On your thought experiment: Try it w/ 1000 decks of cards. Shuffle them altogether. Deal them all recording the fraction of times in which you get a 4th ♥ after 3 consecultive ♥'s. You will indeed find that Pr(♥|♥♥♥) was very close to 0.25.

Now take a single deck. Deal out all 52 cards recording the fraction of times in which you get a 4th ♥ after 3 consecultive ♥'s. Reassemble the deck, shuffle, & repeat. 1000 times. Figure out the mean Pr(♥|♥♥♥) for a single deal of 52. I'm sure you'll agree with me it is < 0.25.

*Exactly* the same principle applies here. The probability of a "success" when randomly sampling w/o replacement from a finite sample of dichotomous ("success"/"failure") outcomes can't be modeled as a binomial distribution -- the proportion of "successes" remaning in the sample (just like the proportion of ♥'s in a deck of cards) changes after every draw (it goes down, obviously, after every "success"--and all the more so after a string of successes).

As the number of events in the sample gets arbitrarily large, though, the difference between Pr(Success|Success) and Pr(Success) will get smaller and smaller. B/c as the sample gets arbitrarily large, the difference between sampling w/o replacement & sampling w/ replacement -- or simply observing the operation of a Bernoulli process, flipping coins -- disappears.

Accordingly, if someone finds that Pr(H) = Pr(H|HHH) rather than Pr(H|HHH) < Pr(H) when sampling w/o replacement from a finite sample, that's evidence that the outcomes were not generated by a Bernouilli process. How strong that evidence is depends on the size of the sample.
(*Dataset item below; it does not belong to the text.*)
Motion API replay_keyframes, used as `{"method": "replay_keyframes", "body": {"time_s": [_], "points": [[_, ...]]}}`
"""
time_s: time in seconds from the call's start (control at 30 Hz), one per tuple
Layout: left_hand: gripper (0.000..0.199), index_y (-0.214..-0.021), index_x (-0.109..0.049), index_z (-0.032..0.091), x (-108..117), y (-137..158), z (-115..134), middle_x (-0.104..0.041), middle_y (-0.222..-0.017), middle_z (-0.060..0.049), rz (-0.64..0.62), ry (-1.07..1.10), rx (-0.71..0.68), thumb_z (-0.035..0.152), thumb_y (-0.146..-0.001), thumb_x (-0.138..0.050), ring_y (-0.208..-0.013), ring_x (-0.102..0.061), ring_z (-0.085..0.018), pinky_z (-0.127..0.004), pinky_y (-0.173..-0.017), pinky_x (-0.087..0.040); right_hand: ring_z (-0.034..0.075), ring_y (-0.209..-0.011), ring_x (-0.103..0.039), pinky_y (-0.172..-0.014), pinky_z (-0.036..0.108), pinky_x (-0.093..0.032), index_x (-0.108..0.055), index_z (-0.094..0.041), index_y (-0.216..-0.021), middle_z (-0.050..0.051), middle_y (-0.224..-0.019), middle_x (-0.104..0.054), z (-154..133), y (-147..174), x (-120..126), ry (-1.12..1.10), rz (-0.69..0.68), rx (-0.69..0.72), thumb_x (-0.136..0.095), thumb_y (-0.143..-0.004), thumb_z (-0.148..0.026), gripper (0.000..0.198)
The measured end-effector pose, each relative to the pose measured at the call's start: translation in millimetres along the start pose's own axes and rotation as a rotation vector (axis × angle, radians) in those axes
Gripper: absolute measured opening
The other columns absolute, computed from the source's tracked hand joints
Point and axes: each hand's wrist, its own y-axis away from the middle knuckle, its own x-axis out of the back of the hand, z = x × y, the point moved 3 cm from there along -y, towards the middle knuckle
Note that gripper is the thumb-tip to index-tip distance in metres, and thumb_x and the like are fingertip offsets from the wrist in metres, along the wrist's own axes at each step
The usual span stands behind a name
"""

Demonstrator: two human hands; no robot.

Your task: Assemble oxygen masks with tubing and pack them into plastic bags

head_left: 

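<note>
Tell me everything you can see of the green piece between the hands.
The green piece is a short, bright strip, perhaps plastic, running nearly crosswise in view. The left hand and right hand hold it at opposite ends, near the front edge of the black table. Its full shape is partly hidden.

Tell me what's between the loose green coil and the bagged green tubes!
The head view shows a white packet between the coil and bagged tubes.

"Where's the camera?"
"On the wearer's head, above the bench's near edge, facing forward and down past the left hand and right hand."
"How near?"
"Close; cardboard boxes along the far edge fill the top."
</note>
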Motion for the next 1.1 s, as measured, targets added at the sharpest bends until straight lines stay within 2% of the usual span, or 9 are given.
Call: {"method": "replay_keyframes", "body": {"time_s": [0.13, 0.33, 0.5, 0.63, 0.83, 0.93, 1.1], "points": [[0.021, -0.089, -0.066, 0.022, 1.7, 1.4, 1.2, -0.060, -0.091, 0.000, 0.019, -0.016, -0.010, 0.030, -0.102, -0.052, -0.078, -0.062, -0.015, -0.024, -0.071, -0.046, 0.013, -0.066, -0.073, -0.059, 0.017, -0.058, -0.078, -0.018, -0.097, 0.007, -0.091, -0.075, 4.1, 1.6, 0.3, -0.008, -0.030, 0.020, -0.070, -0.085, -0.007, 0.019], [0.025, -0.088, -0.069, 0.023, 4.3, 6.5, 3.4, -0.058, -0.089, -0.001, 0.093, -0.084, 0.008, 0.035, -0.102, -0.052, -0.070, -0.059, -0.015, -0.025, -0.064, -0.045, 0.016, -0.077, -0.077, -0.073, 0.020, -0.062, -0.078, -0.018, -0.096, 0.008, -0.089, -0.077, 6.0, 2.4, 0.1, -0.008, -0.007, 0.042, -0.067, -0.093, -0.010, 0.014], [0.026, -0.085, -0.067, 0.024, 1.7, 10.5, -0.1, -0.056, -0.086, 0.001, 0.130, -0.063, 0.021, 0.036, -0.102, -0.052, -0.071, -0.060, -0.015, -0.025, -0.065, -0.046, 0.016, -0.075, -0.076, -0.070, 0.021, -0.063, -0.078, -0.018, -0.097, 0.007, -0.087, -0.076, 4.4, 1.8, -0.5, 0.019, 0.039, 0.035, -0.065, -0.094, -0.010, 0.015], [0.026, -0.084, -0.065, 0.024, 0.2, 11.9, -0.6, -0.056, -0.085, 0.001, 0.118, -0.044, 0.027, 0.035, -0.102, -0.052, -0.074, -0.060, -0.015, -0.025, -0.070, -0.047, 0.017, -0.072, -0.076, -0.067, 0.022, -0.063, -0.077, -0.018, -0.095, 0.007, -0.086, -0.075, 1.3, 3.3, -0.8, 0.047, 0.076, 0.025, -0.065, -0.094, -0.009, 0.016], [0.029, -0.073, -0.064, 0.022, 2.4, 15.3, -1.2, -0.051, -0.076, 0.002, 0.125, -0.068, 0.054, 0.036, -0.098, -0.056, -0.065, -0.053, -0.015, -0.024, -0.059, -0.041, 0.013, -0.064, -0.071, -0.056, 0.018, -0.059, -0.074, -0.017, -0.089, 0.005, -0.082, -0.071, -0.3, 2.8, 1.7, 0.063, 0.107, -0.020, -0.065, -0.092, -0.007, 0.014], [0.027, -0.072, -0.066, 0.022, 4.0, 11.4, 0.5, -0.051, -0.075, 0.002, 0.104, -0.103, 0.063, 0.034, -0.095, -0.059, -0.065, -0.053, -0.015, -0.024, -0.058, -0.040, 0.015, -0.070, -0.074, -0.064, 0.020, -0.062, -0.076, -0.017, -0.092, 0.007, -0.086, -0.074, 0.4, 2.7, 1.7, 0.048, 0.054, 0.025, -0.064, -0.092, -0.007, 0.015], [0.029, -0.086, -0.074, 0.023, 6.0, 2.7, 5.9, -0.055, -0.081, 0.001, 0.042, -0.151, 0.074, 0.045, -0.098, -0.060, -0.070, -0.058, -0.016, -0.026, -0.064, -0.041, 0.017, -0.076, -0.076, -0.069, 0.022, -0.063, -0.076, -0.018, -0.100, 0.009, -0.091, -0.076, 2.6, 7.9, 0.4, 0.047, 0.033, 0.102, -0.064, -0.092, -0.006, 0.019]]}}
If you calculate or simulate the difference between Pr(H) and Pr(H|HHH) when sampling from a 100-toss sequence w/o replacement, you'll find that there's still a pretty big difference -- 4% or so.

I don't know if the GVT data support the "hot hand conjecture" for basketball players. But I'm positive, after reading M&S a few times & learning to ignore the trap of looking for a mistake in the 4-toss sequence illustration, that GVT used the wrong null -- Pr(Hit) = Pr(Hit|Hit HIt Hit) -- in analyzing their data.

Sorry that M&S are not responding. I'm sure they'd take a different tack; indeed, their exposition is very much like the one you are making (as I said, you are making the same point they do!)